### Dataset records
|---|
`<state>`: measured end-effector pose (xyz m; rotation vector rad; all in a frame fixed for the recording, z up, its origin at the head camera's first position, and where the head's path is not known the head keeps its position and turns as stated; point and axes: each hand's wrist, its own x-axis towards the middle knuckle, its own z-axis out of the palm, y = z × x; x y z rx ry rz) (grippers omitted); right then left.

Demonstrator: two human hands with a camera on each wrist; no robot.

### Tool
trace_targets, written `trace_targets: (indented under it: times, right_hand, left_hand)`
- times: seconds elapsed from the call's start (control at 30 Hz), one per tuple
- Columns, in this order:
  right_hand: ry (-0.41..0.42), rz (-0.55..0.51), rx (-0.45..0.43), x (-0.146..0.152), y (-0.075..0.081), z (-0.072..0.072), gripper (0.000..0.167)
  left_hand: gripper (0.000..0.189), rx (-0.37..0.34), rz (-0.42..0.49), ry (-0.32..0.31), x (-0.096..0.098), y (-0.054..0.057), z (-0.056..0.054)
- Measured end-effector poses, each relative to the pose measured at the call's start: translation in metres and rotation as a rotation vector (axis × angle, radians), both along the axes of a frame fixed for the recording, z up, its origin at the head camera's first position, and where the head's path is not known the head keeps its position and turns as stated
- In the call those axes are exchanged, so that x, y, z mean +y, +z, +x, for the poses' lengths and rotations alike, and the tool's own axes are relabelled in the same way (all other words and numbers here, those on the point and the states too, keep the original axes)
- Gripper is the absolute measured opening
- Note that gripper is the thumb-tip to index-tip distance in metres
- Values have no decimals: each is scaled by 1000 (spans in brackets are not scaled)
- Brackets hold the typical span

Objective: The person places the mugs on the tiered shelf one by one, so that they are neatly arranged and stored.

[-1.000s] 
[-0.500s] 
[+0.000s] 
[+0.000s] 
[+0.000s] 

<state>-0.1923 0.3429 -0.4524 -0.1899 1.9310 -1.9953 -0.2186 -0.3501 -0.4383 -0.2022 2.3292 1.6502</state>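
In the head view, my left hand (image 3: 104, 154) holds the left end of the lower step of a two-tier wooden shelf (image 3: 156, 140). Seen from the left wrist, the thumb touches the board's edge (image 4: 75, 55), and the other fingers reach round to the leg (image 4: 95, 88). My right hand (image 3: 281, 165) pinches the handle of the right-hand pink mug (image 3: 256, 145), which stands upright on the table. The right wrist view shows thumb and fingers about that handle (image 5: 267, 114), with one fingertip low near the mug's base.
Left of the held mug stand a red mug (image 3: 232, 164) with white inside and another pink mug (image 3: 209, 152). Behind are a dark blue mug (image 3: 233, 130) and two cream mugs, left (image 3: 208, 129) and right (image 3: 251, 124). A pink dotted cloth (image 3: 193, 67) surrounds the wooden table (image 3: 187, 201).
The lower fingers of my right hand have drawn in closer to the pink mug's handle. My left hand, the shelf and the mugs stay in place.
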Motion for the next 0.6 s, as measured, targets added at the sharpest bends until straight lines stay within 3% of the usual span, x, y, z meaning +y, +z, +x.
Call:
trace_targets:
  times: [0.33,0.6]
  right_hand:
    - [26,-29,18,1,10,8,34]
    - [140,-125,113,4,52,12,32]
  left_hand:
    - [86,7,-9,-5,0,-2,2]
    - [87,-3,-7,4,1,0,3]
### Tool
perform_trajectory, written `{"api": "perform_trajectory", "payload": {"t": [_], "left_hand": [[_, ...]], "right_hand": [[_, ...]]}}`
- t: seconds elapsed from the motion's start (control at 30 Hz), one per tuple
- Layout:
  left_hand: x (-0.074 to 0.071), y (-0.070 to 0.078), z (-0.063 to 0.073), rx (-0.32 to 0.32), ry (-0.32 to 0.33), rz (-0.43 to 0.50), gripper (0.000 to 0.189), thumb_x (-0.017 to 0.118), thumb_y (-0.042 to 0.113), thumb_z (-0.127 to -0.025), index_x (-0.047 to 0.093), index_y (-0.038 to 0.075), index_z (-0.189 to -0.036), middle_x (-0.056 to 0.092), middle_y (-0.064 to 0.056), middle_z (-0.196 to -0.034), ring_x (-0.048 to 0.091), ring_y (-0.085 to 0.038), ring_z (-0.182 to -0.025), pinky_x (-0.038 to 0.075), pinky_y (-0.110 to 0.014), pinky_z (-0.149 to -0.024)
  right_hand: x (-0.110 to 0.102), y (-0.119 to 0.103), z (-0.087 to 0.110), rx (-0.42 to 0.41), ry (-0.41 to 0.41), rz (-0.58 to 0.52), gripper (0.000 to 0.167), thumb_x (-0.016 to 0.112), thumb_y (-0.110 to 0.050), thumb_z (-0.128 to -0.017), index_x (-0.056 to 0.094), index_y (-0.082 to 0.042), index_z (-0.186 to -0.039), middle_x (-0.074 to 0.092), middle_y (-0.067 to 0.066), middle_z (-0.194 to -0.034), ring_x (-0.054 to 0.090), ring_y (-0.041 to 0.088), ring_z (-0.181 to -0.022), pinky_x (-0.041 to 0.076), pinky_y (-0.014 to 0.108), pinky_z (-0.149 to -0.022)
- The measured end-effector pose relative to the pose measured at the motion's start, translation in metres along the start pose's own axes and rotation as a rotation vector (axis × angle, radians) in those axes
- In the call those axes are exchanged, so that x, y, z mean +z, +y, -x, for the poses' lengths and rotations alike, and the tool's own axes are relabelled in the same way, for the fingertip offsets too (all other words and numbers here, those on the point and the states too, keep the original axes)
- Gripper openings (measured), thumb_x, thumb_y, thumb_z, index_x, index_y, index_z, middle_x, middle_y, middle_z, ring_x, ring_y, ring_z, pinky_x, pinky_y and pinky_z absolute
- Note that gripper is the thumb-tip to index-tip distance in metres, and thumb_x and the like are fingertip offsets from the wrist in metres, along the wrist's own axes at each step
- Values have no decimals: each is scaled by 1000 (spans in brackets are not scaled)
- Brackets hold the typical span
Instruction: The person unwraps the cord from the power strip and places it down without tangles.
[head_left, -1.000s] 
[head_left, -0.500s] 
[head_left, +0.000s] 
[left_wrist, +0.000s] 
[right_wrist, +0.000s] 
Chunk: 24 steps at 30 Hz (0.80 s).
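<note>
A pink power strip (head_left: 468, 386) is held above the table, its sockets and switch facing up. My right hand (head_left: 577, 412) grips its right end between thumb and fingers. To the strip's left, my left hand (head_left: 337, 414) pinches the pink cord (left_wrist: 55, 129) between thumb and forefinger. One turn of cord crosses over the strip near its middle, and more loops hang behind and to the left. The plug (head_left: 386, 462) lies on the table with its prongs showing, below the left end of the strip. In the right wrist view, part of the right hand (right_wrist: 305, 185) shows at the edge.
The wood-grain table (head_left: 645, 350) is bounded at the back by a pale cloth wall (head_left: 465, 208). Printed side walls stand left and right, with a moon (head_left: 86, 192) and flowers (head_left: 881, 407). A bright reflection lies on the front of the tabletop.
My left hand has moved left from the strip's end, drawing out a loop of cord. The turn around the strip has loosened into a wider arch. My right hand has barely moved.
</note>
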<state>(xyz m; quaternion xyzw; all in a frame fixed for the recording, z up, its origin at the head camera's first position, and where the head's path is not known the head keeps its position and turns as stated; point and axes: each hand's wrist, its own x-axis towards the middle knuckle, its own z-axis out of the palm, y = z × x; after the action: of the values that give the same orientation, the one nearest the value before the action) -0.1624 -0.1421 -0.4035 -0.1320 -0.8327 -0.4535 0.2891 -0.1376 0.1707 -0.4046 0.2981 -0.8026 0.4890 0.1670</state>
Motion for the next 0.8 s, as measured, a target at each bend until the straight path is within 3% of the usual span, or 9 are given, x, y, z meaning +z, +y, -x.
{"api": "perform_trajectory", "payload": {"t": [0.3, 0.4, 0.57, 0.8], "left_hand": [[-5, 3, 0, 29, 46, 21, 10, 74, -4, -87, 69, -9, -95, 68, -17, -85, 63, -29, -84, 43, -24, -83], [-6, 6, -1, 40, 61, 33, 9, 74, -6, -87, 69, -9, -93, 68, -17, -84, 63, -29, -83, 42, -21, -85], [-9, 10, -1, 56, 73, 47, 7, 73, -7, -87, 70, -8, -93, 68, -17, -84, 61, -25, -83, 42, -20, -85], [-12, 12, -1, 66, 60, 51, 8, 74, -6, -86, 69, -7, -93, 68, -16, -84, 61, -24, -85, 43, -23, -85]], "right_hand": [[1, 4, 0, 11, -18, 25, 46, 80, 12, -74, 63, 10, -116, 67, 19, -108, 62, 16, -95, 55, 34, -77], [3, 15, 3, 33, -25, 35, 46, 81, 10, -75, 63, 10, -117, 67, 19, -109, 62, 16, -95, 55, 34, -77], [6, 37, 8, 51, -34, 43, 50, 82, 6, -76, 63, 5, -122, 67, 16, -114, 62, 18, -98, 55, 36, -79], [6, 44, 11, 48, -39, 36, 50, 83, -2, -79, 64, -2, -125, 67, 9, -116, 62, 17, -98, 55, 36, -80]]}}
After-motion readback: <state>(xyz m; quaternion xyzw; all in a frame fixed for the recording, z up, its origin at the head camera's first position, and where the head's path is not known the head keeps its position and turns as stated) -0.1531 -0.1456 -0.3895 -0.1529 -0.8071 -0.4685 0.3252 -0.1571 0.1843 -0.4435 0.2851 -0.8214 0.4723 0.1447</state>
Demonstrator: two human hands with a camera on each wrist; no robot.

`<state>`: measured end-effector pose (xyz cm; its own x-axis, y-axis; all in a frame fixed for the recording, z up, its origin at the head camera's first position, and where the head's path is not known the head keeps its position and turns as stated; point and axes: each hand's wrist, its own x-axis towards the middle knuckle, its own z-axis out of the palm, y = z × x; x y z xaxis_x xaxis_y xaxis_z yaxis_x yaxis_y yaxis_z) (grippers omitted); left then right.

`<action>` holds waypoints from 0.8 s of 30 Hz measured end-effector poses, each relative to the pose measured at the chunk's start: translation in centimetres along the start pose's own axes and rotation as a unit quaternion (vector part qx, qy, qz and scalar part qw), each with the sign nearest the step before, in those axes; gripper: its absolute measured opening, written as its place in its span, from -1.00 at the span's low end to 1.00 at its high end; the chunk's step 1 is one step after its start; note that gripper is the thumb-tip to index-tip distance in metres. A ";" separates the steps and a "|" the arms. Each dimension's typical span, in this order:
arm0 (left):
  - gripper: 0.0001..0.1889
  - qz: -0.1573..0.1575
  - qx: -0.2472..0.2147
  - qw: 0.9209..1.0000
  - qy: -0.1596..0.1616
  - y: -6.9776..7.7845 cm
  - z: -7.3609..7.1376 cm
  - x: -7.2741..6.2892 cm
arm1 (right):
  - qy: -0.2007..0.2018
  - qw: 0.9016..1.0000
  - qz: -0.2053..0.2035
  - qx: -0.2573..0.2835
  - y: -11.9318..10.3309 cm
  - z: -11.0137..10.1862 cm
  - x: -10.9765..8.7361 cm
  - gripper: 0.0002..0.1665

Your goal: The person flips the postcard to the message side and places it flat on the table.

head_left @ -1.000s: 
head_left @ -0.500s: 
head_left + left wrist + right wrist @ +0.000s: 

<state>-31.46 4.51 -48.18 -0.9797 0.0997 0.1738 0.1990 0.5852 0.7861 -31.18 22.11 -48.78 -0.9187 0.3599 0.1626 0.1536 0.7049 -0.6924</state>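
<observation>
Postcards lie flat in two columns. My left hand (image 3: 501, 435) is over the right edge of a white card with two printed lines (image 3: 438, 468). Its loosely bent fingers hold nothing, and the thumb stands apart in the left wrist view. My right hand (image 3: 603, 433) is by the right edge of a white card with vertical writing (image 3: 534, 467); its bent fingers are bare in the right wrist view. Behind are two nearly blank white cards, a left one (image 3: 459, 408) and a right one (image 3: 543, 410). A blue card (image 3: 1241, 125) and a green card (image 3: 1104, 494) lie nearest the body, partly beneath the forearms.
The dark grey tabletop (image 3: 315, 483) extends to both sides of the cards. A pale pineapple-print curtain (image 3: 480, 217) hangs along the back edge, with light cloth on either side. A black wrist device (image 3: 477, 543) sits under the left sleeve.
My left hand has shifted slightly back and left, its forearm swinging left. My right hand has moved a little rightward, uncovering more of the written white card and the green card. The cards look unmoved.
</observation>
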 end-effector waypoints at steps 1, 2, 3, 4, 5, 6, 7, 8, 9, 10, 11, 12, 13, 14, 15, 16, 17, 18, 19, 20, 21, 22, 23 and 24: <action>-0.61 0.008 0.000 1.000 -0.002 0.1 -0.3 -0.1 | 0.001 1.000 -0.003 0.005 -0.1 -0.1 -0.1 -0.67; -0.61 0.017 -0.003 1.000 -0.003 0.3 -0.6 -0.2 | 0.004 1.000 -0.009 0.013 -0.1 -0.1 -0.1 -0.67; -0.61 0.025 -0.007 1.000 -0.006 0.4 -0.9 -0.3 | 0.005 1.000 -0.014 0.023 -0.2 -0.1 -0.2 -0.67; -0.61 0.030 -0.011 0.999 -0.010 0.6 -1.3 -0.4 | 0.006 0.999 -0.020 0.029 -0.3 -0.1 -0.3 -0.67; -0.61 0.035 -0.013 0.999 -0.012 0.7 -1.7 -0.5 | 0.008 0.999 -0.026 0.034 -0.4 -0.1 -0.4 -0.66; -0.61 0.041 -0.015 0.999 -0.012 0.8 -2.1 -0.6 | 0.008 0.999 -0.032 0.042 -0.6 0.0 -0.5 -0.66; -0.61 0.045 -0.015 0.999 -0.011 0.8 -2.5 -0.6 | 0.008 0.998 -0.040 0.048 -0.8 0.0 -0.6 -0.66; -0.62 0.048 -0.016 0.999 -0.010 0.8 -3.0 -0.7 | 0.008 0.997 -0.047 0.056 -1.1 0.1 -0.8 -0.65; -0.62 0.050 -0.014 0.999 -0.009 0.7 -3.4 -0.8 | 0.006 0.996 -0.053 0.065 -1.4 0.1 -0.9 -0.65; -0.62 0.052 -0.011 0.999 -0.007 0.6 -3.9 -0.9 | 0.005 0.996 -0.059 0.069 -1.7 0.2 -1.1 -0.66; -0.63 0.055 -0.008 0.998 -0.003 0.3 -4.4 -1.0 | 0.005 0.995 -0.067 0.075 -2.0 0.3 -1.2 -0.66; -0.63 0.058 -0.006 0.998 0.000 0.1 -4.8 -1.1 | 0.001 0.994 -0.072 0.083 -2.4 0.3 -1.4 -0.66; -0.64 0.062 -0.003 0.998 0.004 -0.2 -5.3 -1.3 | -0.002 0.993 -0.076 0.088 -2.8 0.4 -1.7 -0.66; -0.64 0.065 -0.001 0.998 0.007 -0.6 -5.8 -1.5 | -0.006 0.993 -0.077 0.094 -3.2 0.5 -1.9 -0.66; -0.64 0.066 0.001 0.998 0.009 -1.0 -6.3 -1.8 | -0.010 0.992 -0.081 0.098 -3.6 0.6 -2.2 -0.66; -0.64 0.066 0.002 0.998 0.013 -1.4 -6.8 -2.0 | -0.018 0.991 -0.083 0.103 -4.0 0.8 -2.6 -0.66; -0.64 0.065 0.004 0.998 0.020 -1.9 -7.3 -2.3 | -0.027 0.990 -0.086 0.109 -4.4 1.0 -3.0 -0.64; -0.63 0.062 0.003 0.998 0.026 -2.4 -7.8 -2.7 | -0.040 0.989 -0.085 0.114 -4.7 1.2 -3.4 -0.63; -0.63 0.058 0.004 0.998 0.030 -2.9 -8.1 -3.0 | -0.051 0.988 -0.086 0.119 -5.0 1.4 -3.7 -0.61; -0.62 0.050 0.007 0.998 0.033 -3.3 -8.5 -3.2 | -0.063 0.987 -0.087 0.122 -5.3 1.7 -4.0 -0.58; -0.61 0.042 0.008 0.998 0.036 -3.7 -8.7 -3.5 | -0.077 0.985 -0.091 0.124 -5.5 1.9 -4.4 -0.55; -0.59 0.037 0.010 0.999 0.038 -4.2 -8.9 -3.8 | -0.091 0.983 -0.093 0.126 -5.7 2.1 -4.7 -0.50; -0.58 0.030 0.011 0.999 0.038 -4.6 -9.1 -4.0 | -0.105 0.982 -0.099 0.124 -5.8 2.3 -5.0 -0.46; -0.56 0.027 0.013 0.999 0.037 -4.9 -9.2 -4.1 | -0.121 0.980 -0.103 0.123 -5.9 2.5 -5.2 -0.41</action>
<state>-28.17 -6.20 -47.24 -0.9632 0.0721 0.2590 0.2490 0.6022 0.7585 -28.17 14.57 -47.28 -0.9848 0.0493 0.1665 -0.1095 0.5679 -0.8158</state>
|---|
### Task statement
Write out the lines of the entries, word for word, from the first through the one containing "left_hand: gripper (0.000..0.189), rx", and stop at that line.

### Answer to the exercise
`<state>`: measured end-effector pose (xyz m; rotation vector rad; all in a frame fixed for the recording, z up, its origin at the head camera's first position, and where the head's path is not known the head keeps its position and turns as stated; point and axes: each hand's wrist, its own x-axis towards the middle knuckle, its own z-axis out of the palm, y = z × x; x y z rx ry rz) (grippers omitted); right then left.

Demonstrator: two human hands with a camera on each wrist; no robot.

### Tool
trace_targets, written `trace_targets: (indented under it: times, right_hand, left_hand)`
- times: seconds elapsed from the call's start (control at 30 Hz), one per tuple
- Columns, in this order:
  right_hand: ry (-0.41..0.42), rz (-0.55..0.51), rx (-0.45..0.43), x (-0.146..0.152), y (-0.075..0.081), z (-0.072..0.072), gripper (0.000..0.167)
  left_hand: gripper (0.000..0.189), rx (-0.37..0.34), rz (-0.42..0.49), ry (-0.32..0.31), x (-0.096..0.098), y (-0.054..0.057), z (-0.056..0.054)

This exercise has been completed.